Five Most Common Pitfalls in Labor Resource Management

Labor is a big part of any organization’s budget. Managing your employees and contractors provides a direct link between the people you depend on and the maintenance work that needs to get done.

Yet costly HR pitfalls for small businesses and enterprise organizations alike can make labor resource management difficult.

What is Labor Resource Management?

Labor resource management refers to the process of distributing and managing the volume of work across your team. It starts by tracking all facets of employee records: status, skill level, billing rate, contact information, and more.

In addition to basic information, organizations track employee attendance, illness records, work productivity, and overtime hours.
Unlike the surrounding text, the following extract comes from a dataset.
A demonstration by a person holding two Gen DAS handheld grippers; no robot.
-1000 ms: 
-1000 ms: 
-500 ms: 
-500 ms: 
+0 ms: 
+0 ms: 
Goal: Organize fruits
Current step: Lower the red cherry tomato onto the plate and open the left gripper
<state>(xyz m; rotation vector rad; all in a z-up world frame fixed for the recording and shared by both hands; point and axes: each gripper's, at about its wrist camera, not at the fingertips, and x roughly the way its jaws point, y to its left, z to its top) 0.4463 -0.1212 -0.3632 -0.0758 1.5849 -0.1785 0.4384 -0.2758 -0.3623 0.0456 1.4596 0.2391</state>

Plus, you can match employees or vendors to the assets they maintain, and assign tasks accordingly.

Let’s talk about five most common human resource management challenges in labor resource management.

Staffing Levels

Personnel management starts with appropriate staffing levels. Labor resource management helps you accurately estimate labor hours for tasks, making sure your staffing levels match the workload.

This type of labor cost analysis can determine when it’s more efficient to add more staff members instead of paying your current employees more overtime. You also can automate schedules for both employees and contract workers, as well as eliminate lost information between shifts to reduce confusion and errors.

Employee performance tracking helps you determine which employees are most efficient at which tasks, enabling managers to balance the workload. By tracking repair times, you can create benchmarks for your organization as well.


Maintenance is a skilled profession, and training must be consistent to develop your team’s individual and group skill sets. As a result, a successful maintenance management program requires well-trained people and a system set up right to work with your company’s assets and business processes.

Professional training services can markedly accelerate your success. Training is the fastest way to improve your maintenance team’s efficiency and get the best return on investment (ROI).

Start by identifying the formal and informal job training needed, then schedule it accordingly. And don’t forget about training yourself as well. The payoff is far greater than the cost.


As every maintenance professional knows, if it wasn’t documented, it didn’t happen. Labor resource management should track all facets of your employee records: status, skill level, billing rate, contact information, and more. That includes performance-related discussions with employees.

MPulse customers can use our software to easily match employees or vendors to the assets they maintain, and assign tasks accordingly. In addition to basic information, you can track employee attendance, illness records, work productivity, and overtime hours in MPulse.


Maintenance teams are responsible for the safety of your entire organization, as well as their own safety. Additionally, maintenance professionals must quickly respond in an emergency, such as bad weather; unplanned breakdowns to a major facility asset, like an HVAC system; and smaller unplanned events.

Workers often use equipment that, if not properly used, can result in accidents or health problems. Safety requires a comprehensive preventive maintenance plan to ensure manufacturers’ recommended maintenance tasks happen on time.

All these safety issues require a lot of documentation, particularly for creating procedures and recording maintenance activities. Our customers use MPulse CMMS software to…

  • Update safety procedures
  • Document safety training
  • Publish safety data as a reminder to employees
  • Standardize checklists for scheduled inspections
  • Create a paper trail showing preventive measures
  • Detail emergency procedures in case of a natural disaster or other incident.


Employees should always understand what’s expected of them and what rules, policies, and regulations they must follow. Additionally, if your standards and rules change, employees should be informed and sign a document testifying to the fact that they understand these changes. That also goes for new safety standards, protocols, and regulations, particularly those that include the most current federal and state laws.

Remember to update your employee handbook with all policies. That includes information on at-will employment, discrimination, harassment, leaves, drugs and alcohol, and background checks. In addition, be sure to obtain a signed acknowledgment of receipt and understanding forms for each employee. Handbooks also should be reviewed annually for changes in your practice.

Take the long-range perspective of labor resource management, and you’ll reap the rewards.